Senator Menendez starts the week telling an amusing anecdote about all that cash found in his home, doesn't explain how the briber's DNA got on the envelope

 Sen. Bob Menendez suggests cash found in bribery raid came from ‘personal savings’


 

US Treasury yields pushed to new cycle highs last week despite another Fed interest rate pause

 Cash was about the only thing which did better week over week on Friday.
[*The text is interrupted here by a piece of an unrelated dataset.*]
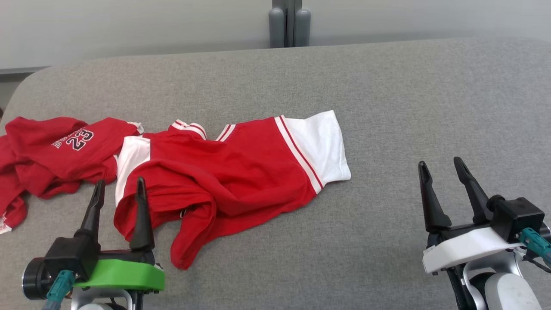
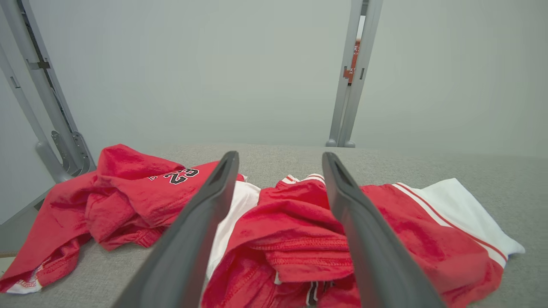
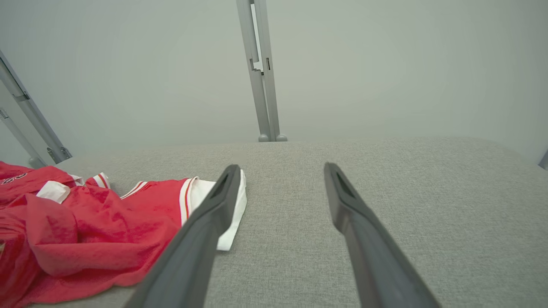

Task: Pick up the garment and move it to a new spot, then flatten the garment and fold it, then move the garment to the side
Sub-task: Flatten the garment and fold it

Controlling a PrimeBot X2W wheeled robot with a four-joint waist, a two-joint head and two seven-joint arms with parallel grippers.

Treasuries and bonds generally took a beating, as did stocks.

The UST yield curve aggregate closed up a net 1.27% week over week on 9/22, to an average of 5.0707692, the highest Friday close yet for this cycle.

Yields in the aggregate made a new high for this cycle on Thursday, for an average of 5.0915384. 

Here's the year-to-date performance for key categories using some commonly used Vanguard funds:

Treasury Market VFISX 0.66% VFITX -0.70% VUSTX -5.57%;

Investment Grade Market VFSTX 2.08% VFICX 1.32% VWESX -0.83%; 

Total Bond Market VBTLX -0.03% (+0.44% previous week);

Cash VMFXX 3.58% (3.48% previous week);

Total Stock Market VTSAX 12.95% (16.45% previous week).